Platner’s biggest rival in the Democratic Party is Mills. Mills, a former-district-attorney-turned-attorney-general-turned-governor, is a product of the political establishment and represents the exact kind of politician Platner and modern populists resent. She has been in politics and governance for decades. At 77 years old, concerns about her age are real, but it is impossible to deny that she has experience. As governor, she managed Maine through the COVID pandemic with one of the lowest death rates in the country, expanded Medicaid to more than 100,000 people, signed the state’s first major climate law with binding emissions targets, and negotiated bipartisan budgets in a legislature that often swings between moderate Democrats and rural conservatives. She pushed through record investments in public education, and navigated the fallout from the Lewiston mass shooting by convening legislative commissions and directing funding toward behavioral health infrastructure. These are not symbolic gestures. They are the kinds of complex, administrative tasks that require knowing how government actually works.

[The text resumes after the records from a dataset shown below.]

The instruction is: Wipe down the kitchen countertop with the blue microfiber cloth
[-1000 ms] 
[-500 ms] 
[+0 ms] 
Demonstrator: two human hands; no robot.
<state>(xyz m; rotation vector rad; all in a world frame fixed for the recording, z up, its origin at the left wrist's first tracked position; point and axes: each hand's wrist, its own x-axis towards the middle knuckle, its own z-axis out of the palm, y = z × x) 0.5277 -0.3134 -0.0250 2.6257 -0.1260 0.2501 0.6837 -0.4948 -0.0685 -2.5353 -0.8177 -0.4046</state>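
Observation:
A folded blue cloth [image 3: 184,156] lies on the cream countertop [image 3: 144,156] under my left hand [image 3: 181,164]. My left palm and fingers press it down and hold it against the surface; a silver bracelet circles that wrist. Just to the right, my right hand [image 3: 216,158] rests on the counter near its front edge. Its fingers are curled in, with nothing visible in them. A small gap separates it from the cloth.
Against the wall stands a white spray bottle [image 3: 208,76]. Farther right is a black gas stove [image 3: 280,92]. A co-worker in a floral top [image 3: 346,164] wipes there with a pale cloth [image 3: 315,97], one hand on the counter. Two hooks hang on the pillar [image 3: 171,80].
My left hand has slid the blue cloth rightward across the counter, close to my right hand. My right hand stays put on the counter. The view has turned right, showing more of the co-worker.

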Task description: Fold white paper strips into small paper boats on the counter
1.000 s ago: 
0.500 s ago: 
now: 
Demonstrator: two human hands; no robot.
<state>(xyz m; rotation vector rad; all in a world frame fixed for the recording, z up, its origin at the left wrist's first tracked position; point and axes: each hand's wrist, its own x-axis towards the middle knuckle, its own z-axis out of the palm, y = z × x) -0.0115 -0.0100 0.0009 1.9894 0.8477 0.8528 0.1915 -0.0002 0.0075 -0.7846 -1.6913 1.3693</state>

In an era shaped by dysfunction and division, that skill set matters. Americans need to remember that experience is not just time spent in office. It is the ability to manage agencies, build coalitions, deal with crises, and turn broad promises into real outcomes. It is knowing which levers inside government actually move something, and which ones only look good in a speech. It is understanding budgets, legal limits, federal coordination, and the difference between what you want to do versus what the state can legally or logistically handle. Platner frames experience as a liability because it helps him position himself as pure and uncorrupted. But that framing ignores the reality that real governance is complicated. Rhetoric does not run a state, however magnetic it seems to voters. Mills’s record shows why experience is still a necessity. She has made decisions under pressure, navigated competing interests, and produced measurable results. That kind of competence is not glamorous, but it is what keeps a government from giving out under the weight of its own promises.

 It isn’t that Platner’s concerns are invalid, or that political outsiders should be ignored. It’s that governing, especially at the state and national level, requires more than frustration and fresh ideas. It requires experience, strategic thinking, and the ability to work within a system that is flawed but real. Voters should be wary of mistaking authenticity for readiness and capability.